Thank you very much.

Let

$I = 2\int^\infty_0e^{-x^2}dx$

$I^2 = (2\int^\infty_0e^{-x^2}dx)^2$

Of course we can say that y=x and this does not change anything. Therefore,

$2\int^\infty_0e^{-x^2}dx = 2\int^\infty_0e^{-y^2}dy$

Then,

$I^2 = (2\int^\infty_0e^{-x^2}dx)^2 = (2\int^\infty_0e^{-x^2}dx) (2\int^\infty_0e^{-y^2}dy) = 4\int^\infty_0\int^\infty_0e^{-(x^2+y^2)}dydx$

Of course we can then let

$r^2=x^2+y^2$

to complete this proof in cylindrical co-ordinates.

$4\int^\infty_0\int^\infty_0e^{-(x^2+y^2)}dydx = \int^\infty_{- \infty}\int^\infty_{- \infty} e^{-(x^2+y^2)}dydx =\iint re^{-(r^2)}drd \theta$

$\iint re^{-(r^2)}drd \theta = \int_0^{ 2\pi} d \theta \int_0^{ \infty } e^{-r^2}rdr$

Therefore,

$I^2 = 2 \pi \lim_{R \to +\infty} \frac{-1}{2} e^{-r^2}$

Of course this is evaluated from 0-->R

This then yields pi and we have

$I= \sqrt{\pi}$
• Apr 15th 2010, 06:15 PM
Anthonny
Quote:

Originally Posted by AllanCuz
Let

$I = 2\int^\infty_0e^{-x^2}dx$

$I^2 = (2\int^\infty_0e^{-x^2}dx)^2$

Of course we can say that y=x and this does not change anything. Therefore,

$2\int^\infty_0e^{-x^2}dx = 2\int^\infty_0e^{-y^2}dy$

Then,

$I^2 = (2\int^\infty_0e^{-x^2}dx)^2 = (2\int^\infty_0e^{-x^2}dx) (2\int^\infty_0e^{-y^2}dy) = 4\int^\infty_0\int^\infty_0e^{-(x^2+y^2)}dydx$

Of course we can then let

$r^2=x^2+y^2$

to complete this proof in cylindrical co-ordinates.

$4\int^\infty_0\int^\infty_0e^{-(x^2+y^2)}dydx = \int^\infty_{- \infty}\int^\infty_{- \infty} e^{-(x^2+y^2)}dydx =\iint re^{-(r^2)}drd \theta$

$\iint re^{-(r^2)}drd \theta = \int_0^{ 2\pi} d \theta \int_0^{ \infty } e^{-r^2}rdr$

Therefore,

$I^2 = 2 \pi \lim_{R \to +\infty} \frac{-1}{2} e^{-r^2}$

Of course this is evaluated from 0-->R

This then yields pi and we have

$I= \sqrt{\pi}$

Thank you!
I appreciate the thorough proof. However, this is the proof that involves polar coordination. I initially wanted an explanation for the alternative proof that involves what is posted here:

Gaussian integral - Wikipedia, the free encyclopedia

Under 'By Cartesian Coordinates"

And my main question here for this specific proof is what the significance of letting
"y=xs
dy=xds" has.

Along with this, I don't quite understand how the 's' arises in the proof.

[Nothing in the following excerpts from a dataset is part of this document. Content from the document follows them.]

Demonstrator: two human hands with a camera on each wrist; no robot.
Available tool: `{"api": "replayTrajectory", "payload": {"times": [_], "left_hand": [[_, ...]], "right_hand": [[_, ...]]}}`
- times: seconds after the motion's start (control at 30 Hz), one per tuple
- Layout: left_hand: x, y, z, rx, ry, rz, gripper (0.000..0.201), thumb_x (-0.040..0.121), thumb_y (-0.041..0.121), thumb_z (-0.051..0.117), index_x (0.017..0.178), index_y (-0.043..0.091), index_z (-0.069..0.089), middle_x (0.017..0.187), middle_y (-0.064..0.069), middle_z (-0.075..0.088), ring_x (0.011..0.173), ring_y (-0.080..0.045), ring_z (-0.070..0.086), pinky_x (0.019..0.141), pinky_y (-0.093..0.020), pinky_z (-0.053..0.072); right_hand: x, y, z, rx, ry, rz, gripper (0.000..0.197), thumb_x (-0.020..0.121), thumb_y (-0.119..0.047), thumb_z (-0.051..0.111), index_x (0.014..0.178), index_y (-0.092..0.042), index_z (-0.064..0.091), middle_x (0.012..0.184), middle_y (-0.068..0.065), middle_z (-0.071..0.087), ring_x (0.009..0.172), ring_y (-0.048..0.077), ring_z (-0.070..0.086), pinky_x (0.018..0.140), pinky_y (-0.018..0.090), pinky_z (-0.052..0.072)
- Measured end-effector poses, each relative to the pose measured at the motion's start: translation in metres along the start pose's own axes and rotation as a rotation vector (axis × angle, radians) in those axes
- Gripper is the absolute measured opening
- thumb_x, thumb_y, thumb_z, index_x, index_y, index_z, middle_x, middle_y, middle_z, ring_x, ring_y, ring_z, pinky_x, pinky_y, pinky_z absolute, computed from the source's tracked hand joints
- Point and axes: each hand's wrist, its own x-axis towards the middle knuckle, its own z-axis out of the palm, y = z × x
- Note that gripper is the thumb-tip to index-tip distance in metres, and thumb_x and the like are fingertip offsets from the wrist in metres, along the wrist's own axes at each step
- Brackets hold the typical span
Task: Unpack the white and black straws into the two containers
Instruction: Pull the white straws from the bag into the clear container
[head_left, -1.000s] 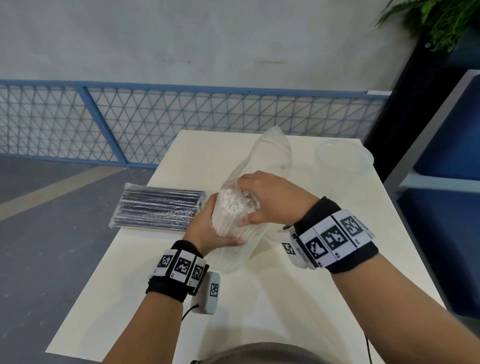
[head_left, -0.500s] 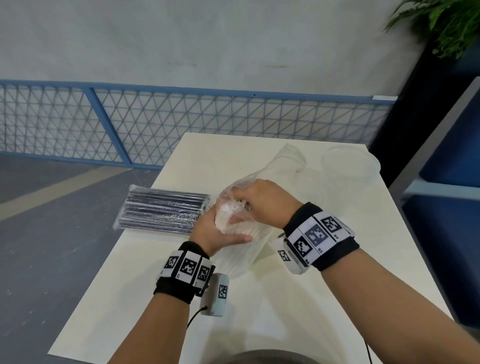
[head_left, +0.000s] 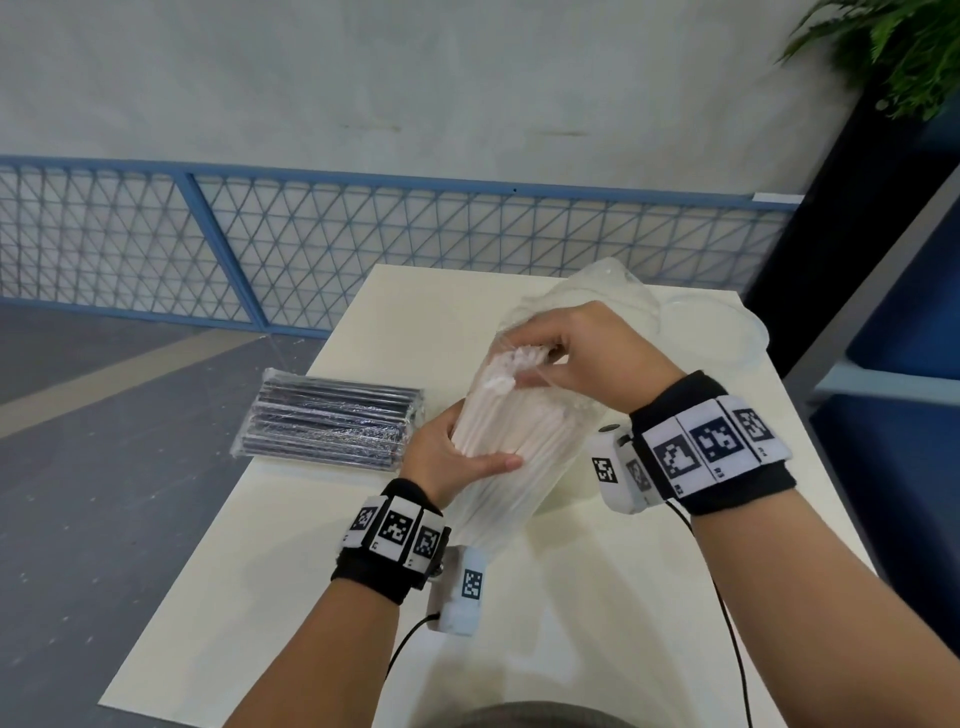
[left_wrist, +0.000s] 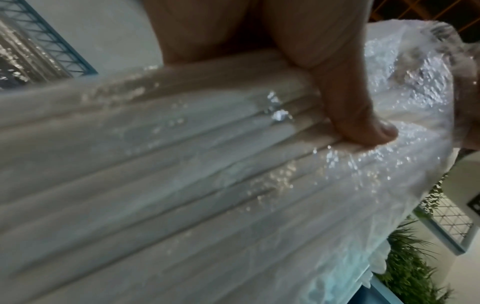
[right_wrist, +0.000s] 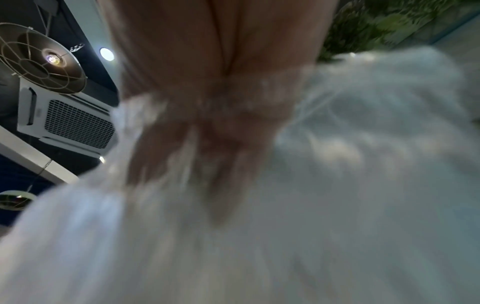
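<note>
Bare forearms; black wristbands (head_left: 727, 457) carrying 3 white coded tags each; white wrist cameras (head_left: 462, 592), thin black cables.

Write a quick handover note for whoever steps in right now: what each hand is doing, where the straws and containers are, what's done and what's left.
Left hand grips the middle of the white straw pack, held tilted above the table.
Right hand pinches the wrap at the pack's top end, where the straw tips show.
Black straw pack lies sealed on the table's left edge.
Two clear containers sit at the far right, with no straws visible in them.
Done: white pack being opened.
Left: empty the white straws, open the black pack, fill both containers.
</note>
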Motion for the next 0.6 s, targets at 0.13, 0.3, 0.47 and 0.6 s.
{"api": "replayTrajectory", "payload": {"times": [0.13, 0.3, 0.47, 0.6], "left_hand": [[-0.004, -0.007, 0.000, -0.004, 0.002, -0.001, 0.049, 0.055, 0.016, 0.087, 0.089, 0.033, 0.055, 0.085, 0.014, 0.064, 0.085, -0.011, 0.064, 0.069, -0.016, 0.052], [-0.006, 0.000, -0.002, 0.048, 0.022, 0.036, 0.065, 0.054, 0.024, 0.088, 0.106, 0.027, 0.050, 0.097, 0.009, 0.062, 0.101, -0.020, 0.062, 0.079, -0.024, 0.051], [-0.009, 0.020, 0.002, 0.142, 0.029, 0.090, 0.090, 0.054, 0.028, 0.088, 0.129, 0.017, 0.039, 0.113, 0.011, 0.051, 0.114, -0.012, 0.049, 0.088, -0.017, 0.037], [-0.010, 0.023, 0.005, 0.145, 0.056, 0.075, 0.095, 0.053, 0.027, 0.089, 0.133, 0.018, 0.038, 0.112, 0.009, 0.051, 0.110, -0.011, 0.049, 0.090, -0.023, 0.037]], "right_hand": [[-0.002, 0.003, -0.013, 0.033, 0.039, 0.036, 0.029, 0.075, -0.017, 0.074, 0.104, -0.022, 0.070, 0.100, -0.005, 0.071, 0.087, 0.014, 0.065, 0.083, 0.035, 0.053], [-0.012, 0.001, 0.024, 0.501, 0.213, 0.191, 0.057, 0.077, -0.010, 0.073, 0.123, -0.024, 0.042, 0.104, -0.009, 0.056, 0.086, 0.009, 0.063, 0.081, 0.029, 0.055], [-0.014, -0.006, 0.065, 0.595, 0.247, 0.330, 0.061, 0.073, -0.018, 0.077, 0.120, -0.015, 0.039, 0.101, -0.001, 0.061, 0.092, 0.016, 0.061, 0.081, 0.029, 0.051], [-0.007, -0.012, 0.078, 0.621, 0.365, 0.326, 0.036, 0.082, -0.014, 0.068, 0.113, -0.007, 0.049, 0.096, -0.001, 0.062, 0.094, 0.018, 0.060, 0.085, 0.028, 0.047]]}}
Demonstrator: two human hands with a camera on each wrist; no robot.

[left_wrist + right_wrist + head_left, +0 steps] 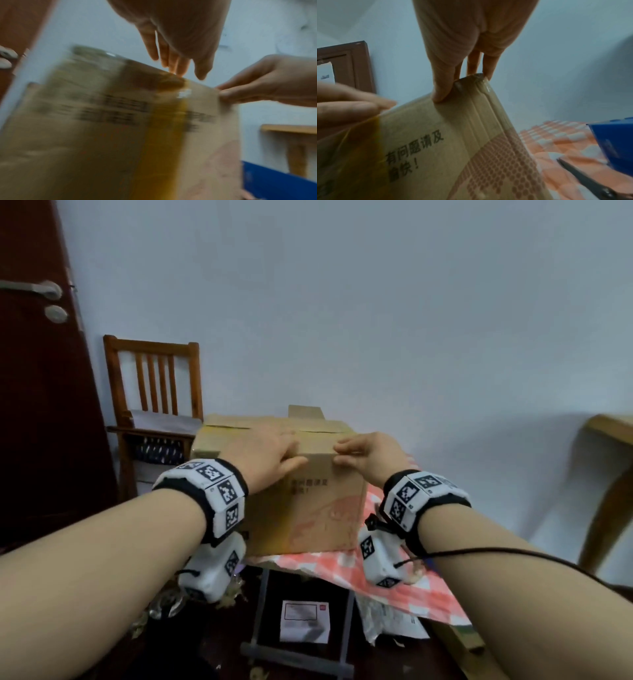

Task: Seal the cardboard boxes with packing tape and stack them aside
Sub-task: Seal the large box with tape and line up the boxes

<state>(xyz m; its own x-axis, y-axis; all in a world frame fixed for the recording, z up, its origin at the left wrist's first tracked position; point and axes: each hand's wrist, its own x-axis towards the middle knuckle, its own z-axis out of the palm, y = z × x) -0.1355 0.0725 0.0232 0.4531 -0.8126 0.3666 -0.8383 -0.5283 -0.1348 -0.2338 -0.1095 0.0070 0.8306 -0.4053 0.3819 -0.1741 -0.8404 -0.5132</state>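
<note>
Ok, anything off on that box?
A cardboard flap stands up at the far top edge of the cardboard box, not folded flat. The corner at the fingers of the right hand is creased, its tape wrinkled.

Head view looks forward and down from above at the box. Wrist views sit close under the left hand and right hand, sharing the box's near top edge.
</note>
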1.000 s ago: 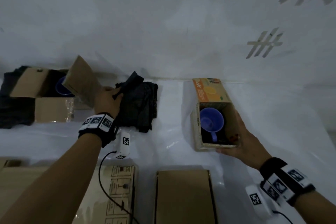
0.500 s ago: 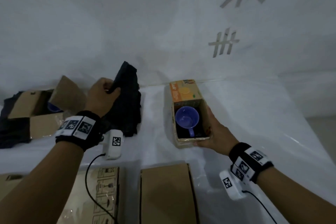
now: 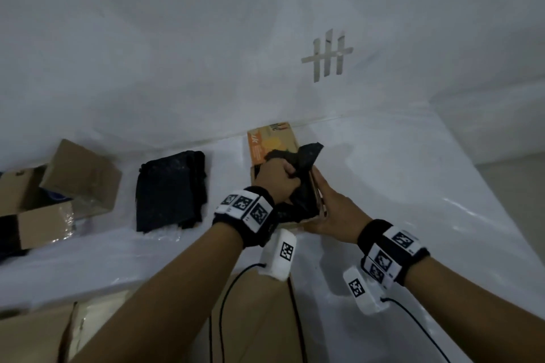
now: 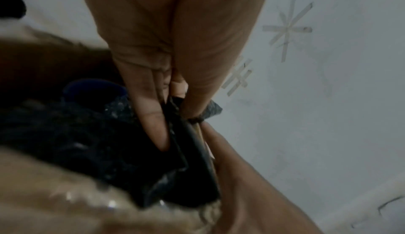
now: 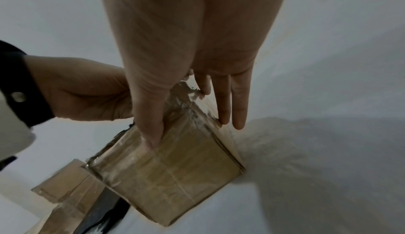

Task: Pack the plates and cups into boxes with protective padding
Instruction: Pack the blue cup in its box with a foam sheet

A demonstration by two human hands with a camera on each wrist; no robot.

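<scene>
A small cardboard box (image 3: 271, 141) with an orange printed flap stands at the back middle of the white table. My left hand (image 3: 290, 174) grips a black padding sheet (image 3: 306, 153) and holds it down inside the box. In the left wrist view, thumb and fingers (image 4: 153, 125) pinch the sheet (image 4: 87, 142), and a blue cup (image 4: 94, 90) shows in the box behind it. My right hand (image 3: 320, 194) holds the box's near right corner. The right wrist view has its thumb on the taped end wall of the box (image 5: 175, 177) and its fingers (image 5: 238, 113) along the side.
A stack of black padding (image 3: 171, 188) lies left of the box. Further left is an open brown carton (image 3: 79, 174) with raised flaps. Flat cardboard boxes (image 3: 253, 318) lie at the near edge. The white wall rises just behind the table, which ends at the right.
My left hand lifted one black sheet off the stack, carried it right and brought it into the small box, covering the cup. The right hand kept hold of the box.
</scene>
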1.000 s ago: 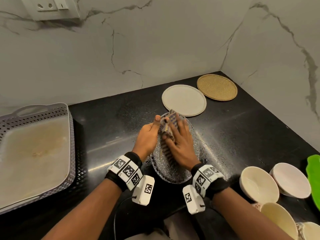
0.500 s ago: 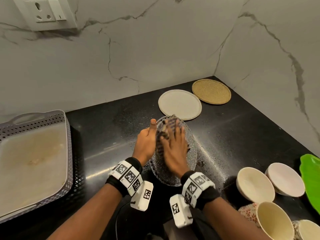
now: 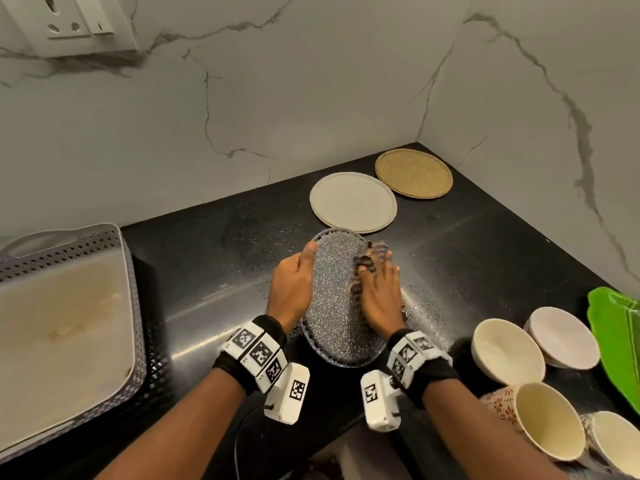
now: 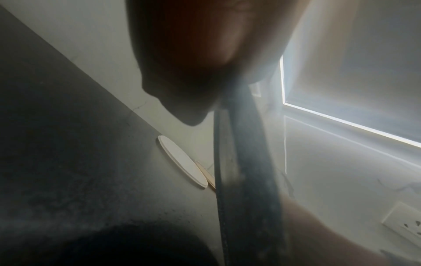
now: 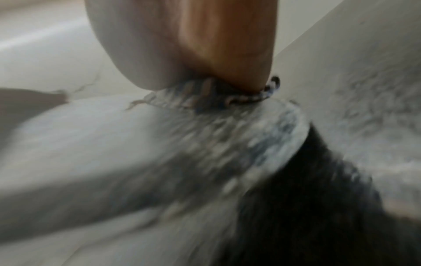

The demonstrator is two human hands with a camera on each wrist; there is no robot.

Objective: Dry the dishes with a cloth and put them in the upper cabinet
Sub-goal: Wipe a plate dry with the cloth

However, I extremely appreciate your efforts in providing the proof for the Gaussian integral.
• Apr 15th 2010, 06:28 PM
AllanCuz
Quote:

Originally Posted by Anthonny
Thank you!
I appreciate the thorough proof. However, this is the proof that involves polar coordination. I initially wanted an explanation for the alternative proof that involves what is posted here:

Gaussian integral - Wikipedia, the free encyclopedia

Under 'By Cartesian Coordinates"

And my main question here for this specific proof is what the significance of letting
"y=xs
dy=xds" has.

Along with this, I don't quite understand how the 's' arises in the proof.

However, I extremely appreciate your efforts in providing the proof for the Gaussian integral.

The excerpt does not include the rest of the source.